Peripheral electrosensory neurons respond to envelopes. (A) Left: example stimulus in which the envelope (red) increases linearly as a function of time with a 20 Hz sinusoidal AM (green). a.u., arbitrary units. Right: example recording from an electroreceptor in response to this stimulus. It can be seen that the electroreceptor phase locks to high but not to low envelopes. V_m, membrane potential. (B) Peri-stimulus time histogram (PSTH) from the same electroreceptor. It can be seen that the firing rate is constant for low envelope values and increases linearly when the envelope is greater than a threshold value (dashed line). (C) Phase histograms when the envelope is lower than threshold (left) and higher than threshold (right). Phase locking (i.e. the absence of firing at some carrier phases) is observed only when the envelope is higher than threshold.

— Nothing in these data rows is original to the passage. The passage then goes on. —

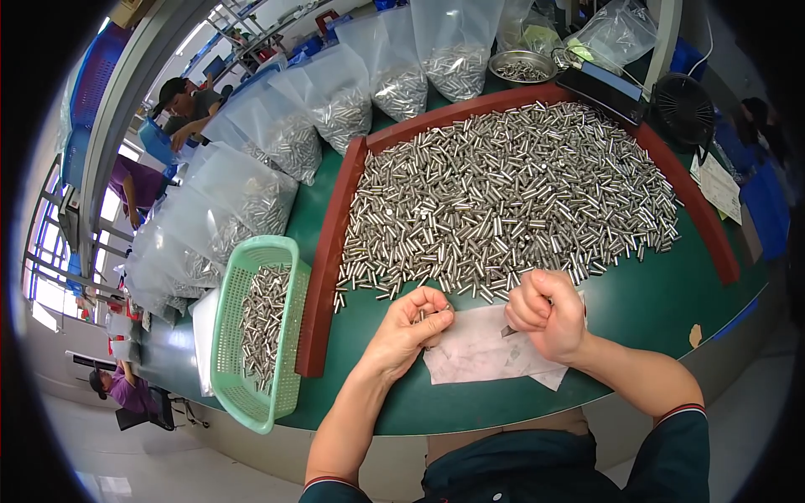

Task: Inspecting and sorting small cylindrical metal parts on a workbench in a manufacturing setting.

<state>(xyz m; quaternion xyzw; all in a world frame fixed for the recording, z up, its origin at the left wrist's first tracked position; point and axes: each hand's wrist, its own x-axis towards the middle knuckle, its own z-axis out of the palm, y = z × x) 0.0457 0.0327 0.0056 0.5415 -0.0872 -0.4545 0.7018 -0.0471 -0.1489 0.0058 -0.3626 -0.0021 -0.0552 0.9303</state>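
Observation:
My left hand (409,329) is closed around several small silver metal cylinders, pinching them at the fingertips above a white paper sheet (478,350). My right hand (545,313) is curled into a loose fist over the same sheet, with a small dark pointed tool tip showing under its fingers. Just beyond both hands lies a big heap of silver metal cylinders (511,197), spread on the green table (654,302) inside a brown three-sided frame (323,251).
A green plastic basket (231,335) with more cylinders stands at my left. Clear plastic bags of cylinders (335,109) line the table's far left edge. A metal bowl (521,65), a dark scale and a black fan (683,109) stand at the back right. Other people work at the far left.

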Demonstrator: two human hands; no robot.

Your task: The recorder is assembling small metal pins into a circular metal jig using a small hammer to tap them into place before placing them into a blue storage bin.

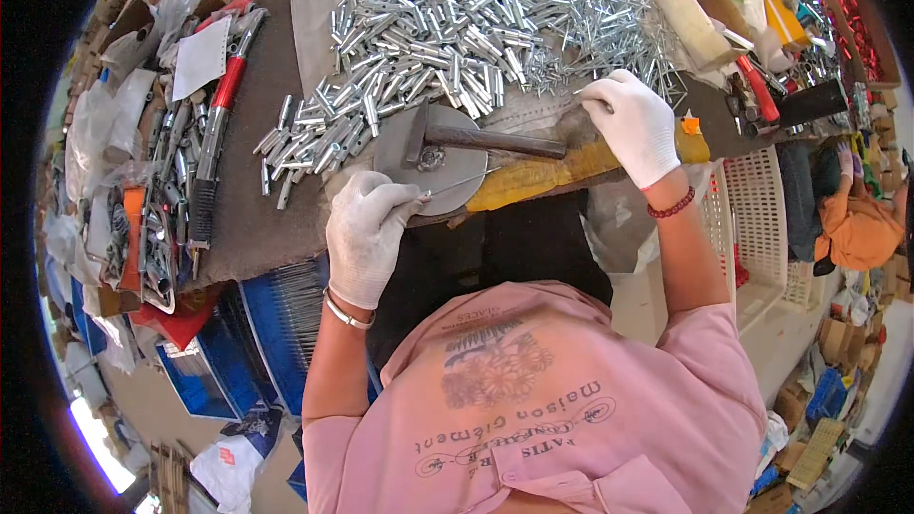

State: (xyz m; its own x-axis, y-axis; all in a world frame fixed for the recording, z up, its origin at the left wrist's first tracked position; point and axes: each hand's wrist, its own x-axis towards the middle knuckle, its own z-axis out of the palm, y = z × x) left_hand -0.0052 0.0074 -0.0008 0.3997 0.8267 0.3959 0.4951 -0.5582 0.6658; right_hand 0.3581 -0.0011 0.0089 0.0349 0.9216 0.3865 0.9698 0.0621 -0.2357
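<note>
My left hand (365, 233), in a white glove, pinches a thin metal pin (465, 181) at the near edge of a round grey plate (465, 192). The pin points to the right over the plate; a small shiny end shows at my fingertips. Across the plate lies a hammer (495, 141), its dark head to the left and its wooden handle to the right. My right hand (636, 124), also gloved, has its fingers closed beside a pile of thin metal pins (619, 33); whatever is between the fingertips is too small to make out.
Short metal tubes (428, 29) are heaped at the back of the bench. Yellow cloth (543, 176) runs along its front edge. Tools (214, 114) and bags crowd the left side. A white plastic crate (752, 200) stands at right, with another person (857, 219) beyond.
</note>
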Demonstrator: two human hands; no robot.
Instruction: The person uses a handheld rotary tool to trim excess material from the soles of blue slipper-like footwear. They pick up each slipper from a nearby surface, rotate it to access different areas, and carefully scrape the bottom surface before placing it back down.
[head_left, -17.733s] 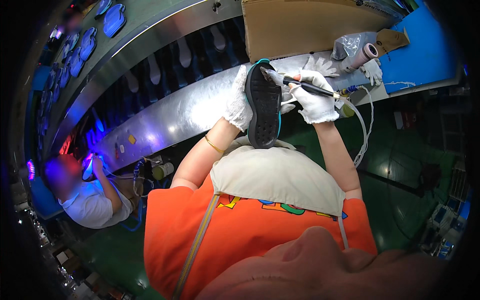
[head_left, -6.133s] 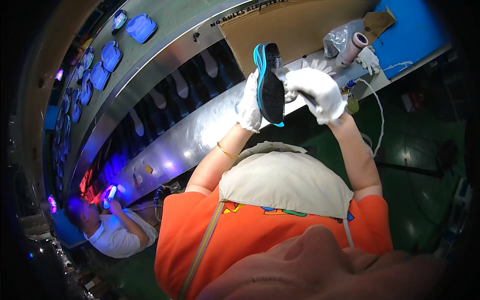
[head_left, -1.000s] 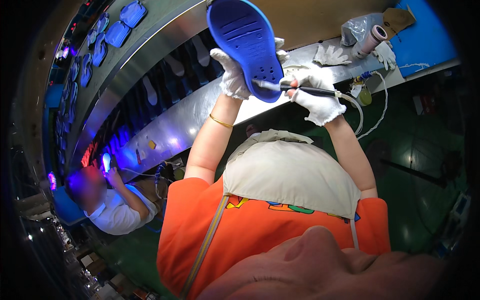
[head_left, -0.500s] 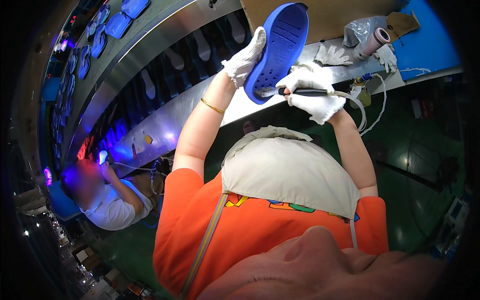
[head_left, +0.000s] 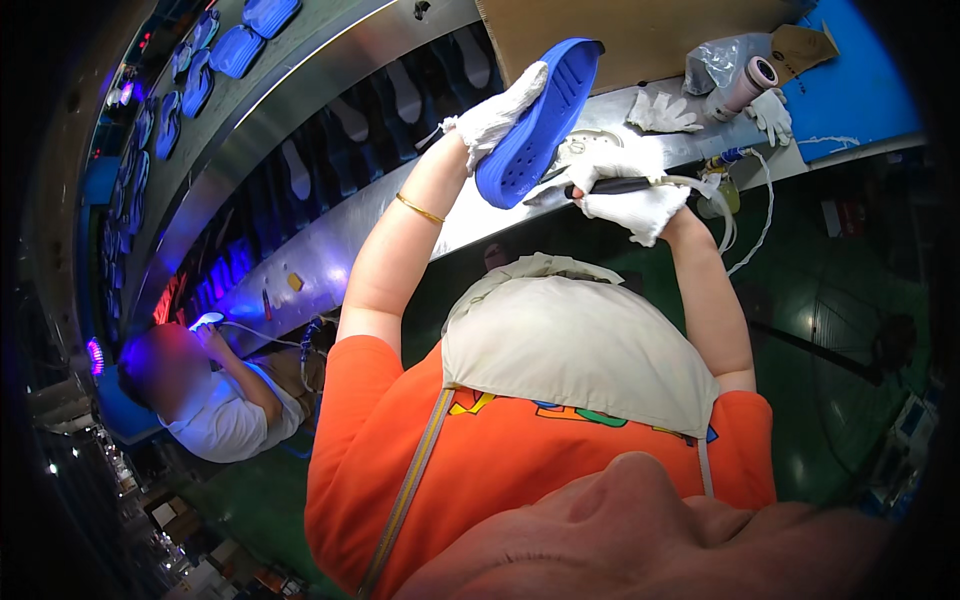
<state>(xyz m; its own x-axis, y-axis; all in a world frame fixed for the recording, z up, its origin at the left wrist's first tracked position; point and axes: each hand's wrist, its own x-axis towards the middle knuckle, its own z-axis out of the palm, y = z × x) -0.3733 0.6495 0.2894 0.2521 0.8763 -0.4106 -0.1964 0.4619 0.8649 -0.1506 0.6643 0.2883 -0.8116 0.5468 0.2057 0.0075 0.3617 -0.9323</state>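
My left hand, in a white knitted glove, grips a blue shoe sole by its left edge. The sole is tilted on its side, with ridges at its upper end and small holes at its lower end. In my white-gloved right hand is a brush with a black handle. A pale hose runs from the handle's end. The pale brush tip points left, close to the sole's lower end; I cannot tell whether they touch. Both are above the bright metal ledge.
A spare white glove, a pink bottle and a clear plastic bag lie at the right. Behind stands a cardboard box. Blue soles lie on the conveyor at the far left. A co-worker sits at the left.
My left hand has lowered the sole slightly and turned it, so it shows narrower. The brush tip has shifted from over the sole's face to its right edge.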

Hindbrain electrosensory neurons respond to envelopes. (A) Left: morphology of different electrosensory lateral line lobe (ELL) pyramidal cell classes. Note the large differences in dendritic tree length. Superficial pyramidal cells have the largest dendritic trees and are found superficially while deep pyramidal cells have the smallest dendritic trees and are found deep in the pyramidal cell layer. Intermediate pyramidal cells are in between. Right: firing rate and dendritic tree length are strongly negatively correlated. (B) Responses of example superficial (left) and deep (right) ELL pyramidal cells. (C) Phase histograms from these same cells to the AM stimulus. Note that only the superficial pyramidal cell (left) displays strong phase locking because the count is zero for phases between −π/2 and π/2. (D) Envelope response as a function of AM response for ELL pyramidal cells. Note that all cells respond to both. (E) Proposed neural circuit by which ELL pyramidal cells can respond to envelopes. An inhibitory interneuron, the ovoid cell, responds to the envelope via the non-linear action potential generation mechanism and sends this information primarily to superficial ELL pyramidal cells.

Midbrain electrosensory neurons respond to envelopes. (A) The stimulus consists of a noisy AM (green) with corresponding envelope (red). (B) Response from an example Ts neuron to the stimulus shown in A. This neuron responds strongly to the envelope. (C) PSTH response from this same Ts neuron to the stimulus shown in A. (D) Envelope response as a function of AM response from Ts neurons. In contrast with ELL pyramidal cells, three distinct clusters are seen. Some Ts neurons respond selectively to either the envelope (red) or the AM (green) while some respond to both (blue). (E) Model in which a Ts neuron receives input from both ON- and OFF-type ELL pyramidal cells. The strength of the input from ON-cells is given by ρ_ON while the strength of the input from OFF-cells is given by 1–ρ_ON. Both inputs are thus balanced in strength when ρ_ON=0.5. (F) Model results showing the AM (green) and envelope (red) responses as a function of ρ_ON. (G) Model results showing the AM (green) and envelope (red) responses as a function of the baseline firing rate. (H) Proposed schematic diagram by which Ts neurons acquire their response selectivity to envelopes. ON- and OFF-type ELL pyramidal cells respond during the positive and negative phases of the AM, respectively (brown and green). However, both tend to respond more when the envelope is high. Summing these responses gives a response that is independent of AM but will still depend on the envelope (black).